Il diritto di dirci come sarebbe andata a finire, di immaginare un universo parallelo a quello falsamente riprodotto dai nostri sensi dinanzi ai nostri corpi stanchi. Il diritto, dicevo, ce l’avremmo di sapere cosa sarebbe successo se non ci fossero mai stati i Mother Love Bone e poi i Pearl Jam, se le cose fossero rimaste come era giusto dovessero rimanere.
I Mudhoney probabilmente si sarebbero sciolti alla soglia del nuovo millennio, Eddie Vedder avrebbe continuato a fare pieni di benzina e magari l’avrebbe pure comprata questa benedetta pompa. Kurt Cobain avrebbe suonato cover dei Green Day in garage e soprattutto io non avrei mai comprato quell’orrore a quadrettoni messo due volte per impressionare una ragazzina.

Magari poi alla fine qualcuno avrebbe svegliato tutti i personaggi dal loro torpore e li avrebbe convinti a mettere su un supergruppo ma non sta a noi dire se la cosa avrebbe poi funzionato.
La risposta non ce la danno neanche stasera i Mudhoney che, tra l’altro, ci fanno pure una domanda: Come te lo spieghi che alla soglia dei ’50’ sono una forza della natura che neanche Elvis dei giorni andati ?. Sto per rispondere quando “The Money Will Roll Right In” (dei Fang) taglia in due la folla: chi sta lì per pencolare poggiato al muro e chi sta sudando alcol tra le cosce di una musica che va dal punk al garage passando per il blues.

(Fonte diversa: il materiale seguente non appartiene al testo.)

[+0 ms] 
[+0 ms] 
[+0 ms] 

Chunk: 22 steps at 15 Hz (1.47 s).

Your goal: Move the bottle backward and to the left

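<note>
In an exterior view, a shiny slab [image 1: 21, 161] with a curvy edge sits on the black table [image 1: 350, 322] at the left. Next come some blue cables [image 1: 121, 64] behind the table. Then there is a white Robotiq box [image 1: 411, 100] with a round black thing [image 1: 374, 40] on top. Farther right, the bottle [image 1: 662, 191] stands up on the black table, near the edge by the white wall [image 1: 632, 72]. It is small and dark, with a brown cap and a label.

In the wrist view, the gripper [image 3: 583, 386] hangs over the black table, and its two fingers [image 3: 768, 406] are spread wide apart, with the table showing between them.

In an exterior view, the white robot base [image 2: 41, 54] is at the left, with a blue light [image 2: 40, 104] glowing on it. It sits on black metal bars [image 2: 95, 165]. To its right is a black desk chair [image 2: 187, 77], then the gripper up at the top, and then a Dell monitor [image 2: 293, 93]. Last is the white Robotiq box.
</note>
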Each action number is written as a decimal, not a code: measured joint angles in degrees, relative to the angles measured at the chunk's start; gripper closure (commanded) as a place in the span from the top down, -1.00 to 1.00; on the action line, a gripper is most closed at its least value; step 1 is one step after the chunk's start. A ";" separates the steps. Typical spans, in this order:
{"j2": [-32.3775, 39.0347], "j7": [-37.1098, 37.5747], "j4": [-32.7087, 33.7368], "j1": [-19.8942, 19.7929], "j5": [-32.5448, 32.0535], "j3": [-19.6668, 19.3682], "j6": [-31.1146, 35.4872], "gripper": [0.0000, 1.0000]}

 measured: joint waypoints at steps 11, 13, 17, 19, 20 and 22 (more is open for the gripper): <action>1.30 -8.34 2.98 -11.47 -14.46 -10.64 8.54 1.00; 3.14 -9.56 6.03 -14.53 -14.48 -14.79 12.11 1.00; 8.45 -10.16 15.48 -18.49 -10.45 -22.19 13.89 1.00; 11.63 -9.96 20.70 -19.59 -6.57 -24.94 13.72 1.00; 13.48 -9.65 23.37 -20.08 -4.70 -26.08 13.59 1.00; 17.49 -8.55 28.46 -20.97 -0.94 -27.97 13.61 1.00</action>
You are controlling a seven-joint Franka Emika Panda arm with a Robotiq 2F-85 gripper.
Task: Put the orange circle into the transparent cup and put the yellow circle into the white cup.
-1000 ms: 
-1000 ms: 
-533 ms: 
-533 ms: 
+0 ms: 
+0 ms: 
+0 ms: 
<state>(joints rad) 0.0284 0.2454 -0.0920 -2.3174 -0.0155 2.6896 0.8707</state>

Insomma: il grunge.

Splendido Mark Arm: l’apostrofo elettrico tra le parole ‘rock’ e ‘roll’, sembianza mezzo uomo e mezzo Iggy Pop, passa la prima parte del set libero dalle incombenze chitarristiche a contatto col pubblico celebrando l’eucaristia materiale con l’immor(t)ale I’m going to Hollywood /They’ll see that i’m so good / I won’t care how I feel / And I’ll get to fuck Brooke Shields. Beata gioventù. Me ne sto lì a prendere appunti mentali, che puntualmente dimentico dietro di me una volta uscito dal locale, quando mi accorgo che la metà  che prima non si muoveva ha abbandonato i muri ed è tutta sotto il palco: l’accozzaglia grunge più sudata degli ultimi 10 anni. E di certo la flanella non aiuta la traspirazione.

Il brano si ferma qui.